I guess this would do resource ordering; causing the memcached service resource to execute before the keystone::service::begin Anchor. I don't really know what an Anchor is. I am guessing its used for resource ordering?


Solution

  • Resource collectors have several uses:

    • They realize virtual resources, or they collect exported ones, depending on the form of the collector. The realize() function for virtual resources plays in this space too, but there is no way other than collectors to collect exported resources.
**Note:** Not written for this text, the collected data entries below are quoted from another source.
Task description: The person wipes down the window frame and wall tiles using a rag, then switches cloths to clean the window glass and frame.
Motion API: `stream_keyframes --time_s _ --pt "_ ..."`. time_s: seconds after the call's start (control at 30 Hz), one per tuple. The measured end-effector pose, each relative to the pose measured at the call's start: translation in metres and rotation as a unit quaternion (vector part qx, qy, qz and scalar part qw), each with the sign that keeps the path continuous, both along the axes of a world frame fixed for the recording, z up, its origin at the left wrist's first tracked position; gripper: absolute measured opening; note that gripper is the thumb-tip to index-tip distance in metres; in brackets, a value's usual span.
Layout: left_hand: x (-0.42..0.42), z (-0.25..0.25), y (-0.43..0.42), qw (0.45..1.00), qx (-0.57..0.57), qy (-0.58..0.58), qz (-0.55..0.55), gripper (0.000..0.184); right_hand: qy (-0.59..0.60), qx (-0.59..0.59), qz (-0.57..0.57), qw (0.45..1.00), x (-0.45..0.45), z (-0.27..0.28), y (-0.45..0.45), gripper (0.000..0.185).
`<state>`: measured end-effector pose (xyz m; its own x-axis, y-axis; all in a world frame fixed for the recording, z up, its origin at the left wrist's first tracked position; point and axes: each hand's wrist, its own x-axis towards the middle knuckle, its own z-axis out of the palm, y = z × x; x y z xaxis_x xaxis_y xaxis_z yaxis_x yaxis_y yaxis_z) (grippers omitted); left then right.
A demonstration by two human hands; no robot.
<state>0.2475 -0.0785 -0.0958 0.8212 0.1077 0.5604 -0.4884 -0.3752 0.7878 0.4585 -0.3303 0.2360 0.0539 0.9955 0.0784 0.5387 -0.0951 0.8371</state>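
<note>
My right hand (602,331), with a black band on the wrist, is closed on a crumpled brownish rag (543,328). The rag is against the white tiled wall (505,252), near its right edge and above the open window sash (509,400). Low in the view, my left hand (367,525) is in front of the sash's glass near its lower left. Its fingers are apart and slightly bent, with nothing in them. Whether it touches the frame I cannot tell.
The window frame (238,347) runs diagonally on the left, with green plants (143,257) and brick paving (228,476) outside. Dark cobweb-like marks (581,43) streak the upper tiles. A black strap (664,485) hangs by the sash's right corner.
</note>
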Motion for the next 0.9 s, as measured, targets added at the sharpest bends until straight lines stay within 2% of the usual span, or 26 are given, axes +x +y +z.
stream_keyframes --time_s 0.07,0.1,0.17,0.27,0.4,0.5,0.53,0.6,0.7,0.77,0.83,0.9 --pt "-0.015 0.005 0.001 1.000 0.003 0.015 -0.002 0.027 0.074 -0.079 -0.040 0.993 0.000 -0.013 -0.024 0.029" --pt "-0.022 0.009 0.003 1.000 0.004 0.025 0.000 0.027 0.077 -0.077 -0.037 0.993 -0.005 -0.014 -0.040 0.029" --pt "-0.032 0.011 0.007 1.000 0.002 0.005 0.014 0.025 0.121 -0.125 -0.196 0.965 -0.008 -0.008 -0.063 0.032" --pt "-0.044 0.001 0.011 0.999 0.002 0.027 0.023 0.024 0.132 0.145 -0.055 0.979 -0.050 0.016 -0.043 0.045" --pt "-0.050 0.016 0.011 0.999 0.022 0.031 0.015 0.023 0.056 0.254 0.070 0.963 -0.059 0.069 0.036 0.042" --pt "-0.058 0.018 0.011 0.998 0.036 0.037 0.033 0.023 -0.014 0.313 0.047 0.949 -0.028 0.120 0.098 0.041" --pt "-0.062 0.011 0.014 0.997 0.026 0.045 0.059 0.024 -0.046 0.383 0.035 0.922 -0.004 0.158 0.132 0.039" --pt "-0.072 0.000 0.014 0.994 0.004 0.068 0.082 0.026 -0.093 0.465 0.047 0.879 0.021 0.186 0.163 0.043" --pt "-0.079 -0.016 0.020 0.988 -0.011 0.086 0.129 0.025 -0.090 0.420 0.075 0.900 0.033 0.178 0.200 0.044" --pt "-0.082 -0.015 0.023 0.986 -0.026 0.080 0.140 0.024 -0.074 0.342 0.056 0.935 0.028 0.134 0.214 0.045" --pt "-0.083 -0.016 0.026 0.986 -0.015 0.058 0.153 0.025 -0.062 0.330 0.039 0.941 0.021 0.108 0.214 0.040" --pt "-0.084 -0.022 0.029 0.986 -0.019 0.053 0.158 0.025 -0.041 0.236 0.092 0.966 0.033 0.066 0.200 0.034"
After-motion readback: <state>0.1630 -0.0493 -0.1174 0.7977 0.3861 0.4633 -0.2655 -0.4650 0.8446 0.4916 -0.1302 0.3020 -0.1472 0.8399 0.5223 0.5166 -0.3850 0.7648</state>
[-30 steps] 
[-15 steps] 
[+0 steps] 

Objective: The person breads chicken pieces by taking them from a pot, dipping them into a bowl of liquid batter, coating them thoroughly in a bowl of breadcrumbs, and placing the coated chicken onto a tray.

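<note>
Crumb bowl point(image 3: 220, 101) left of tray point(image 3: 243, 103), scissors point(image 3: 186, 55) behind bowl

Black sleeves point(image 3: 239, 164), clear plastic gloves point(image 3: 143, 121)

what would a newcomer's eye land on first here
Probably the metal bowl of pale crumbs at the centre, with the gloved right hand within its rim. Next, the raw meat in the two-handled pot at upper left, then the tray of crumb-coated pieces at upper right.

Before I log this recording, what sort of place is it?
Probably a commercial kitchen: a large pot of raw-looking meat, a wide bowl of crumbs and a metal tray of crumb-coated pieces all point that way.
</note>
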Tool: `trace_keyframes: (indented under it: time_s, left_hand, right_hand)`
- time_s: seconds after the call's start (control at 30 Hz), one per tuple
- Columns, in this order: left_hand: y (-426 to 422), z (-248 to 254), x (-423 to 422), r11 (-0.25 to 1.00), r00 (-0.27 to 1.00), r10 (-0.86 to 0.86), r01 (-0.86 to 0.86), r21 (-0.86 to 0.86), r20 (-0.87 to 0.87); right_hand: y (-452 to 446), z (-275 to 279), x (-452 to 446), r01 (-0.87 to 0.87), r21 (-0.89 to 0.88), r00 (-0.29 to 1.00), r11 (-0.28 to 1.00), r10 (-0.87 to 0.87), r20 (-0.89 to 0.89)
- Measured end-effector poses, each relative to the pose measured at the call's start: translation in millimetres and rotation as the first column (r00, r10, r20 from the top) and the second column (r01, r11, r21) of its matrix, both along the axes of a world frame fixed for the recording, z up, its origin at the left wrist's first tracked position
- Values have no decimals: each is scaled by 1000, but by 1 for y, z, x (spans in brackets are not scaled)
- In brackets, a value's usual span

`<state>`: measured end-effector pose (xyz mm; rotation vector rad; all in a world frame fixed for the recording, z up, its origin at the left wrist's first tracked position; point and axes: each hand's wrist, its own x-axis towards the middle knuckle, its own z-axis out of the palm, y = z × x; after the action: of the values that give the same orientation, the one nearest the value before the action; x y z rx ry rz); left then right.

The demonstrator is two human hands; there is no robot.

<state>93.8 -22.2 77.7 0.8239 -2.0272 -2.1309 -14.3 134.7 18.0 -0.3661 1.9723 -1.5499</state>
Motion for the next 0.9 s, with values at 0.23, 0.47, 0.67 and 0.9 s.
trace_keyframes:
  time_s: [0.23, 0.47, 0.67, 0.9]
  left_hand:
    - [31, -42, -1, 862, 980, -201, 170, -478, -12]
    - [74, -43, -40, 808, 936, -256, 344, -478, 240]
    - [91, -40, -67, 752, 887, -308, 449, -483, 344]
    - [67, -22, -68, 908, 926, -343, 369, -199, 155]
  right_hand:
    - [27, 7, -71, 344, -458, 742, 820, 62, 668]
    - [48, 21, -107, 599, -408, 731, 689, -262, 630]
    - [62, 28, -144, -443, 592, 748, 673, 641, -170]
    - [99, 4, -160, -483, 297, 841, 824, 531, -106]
See also below.
    • They can be used in chain expressions, such as your example demonstrates, to set ordering constraints.
    • They can be used to override resource parameters.

    In each of these uses, collectors have properties that at times make them particularly convenient, among them:

    • Collectors operate over all matching resources in the catalog, including any that have not yet been declared at the time the collector expression is evaluated, regardless of the locus or scope of the declarations.
    • Collectors support filter predicates (e.g. title == 'memcached') that help fine tune which resources are collected. This can be particularly useful when combined with tags.
    • Collectors can collect zero resources, and that's ok.

    The last seems to be the point of the specific example you presented: since there can be at most one Service having title == 'memcached', the overall expression causes that service to be synced before Anchor['keystone::service::begin'] if it is included in the catalog, but it has no effect if no such service is declared, independent of manifest parse order. I don't think there is any other parse-order-independent way to accomplish this.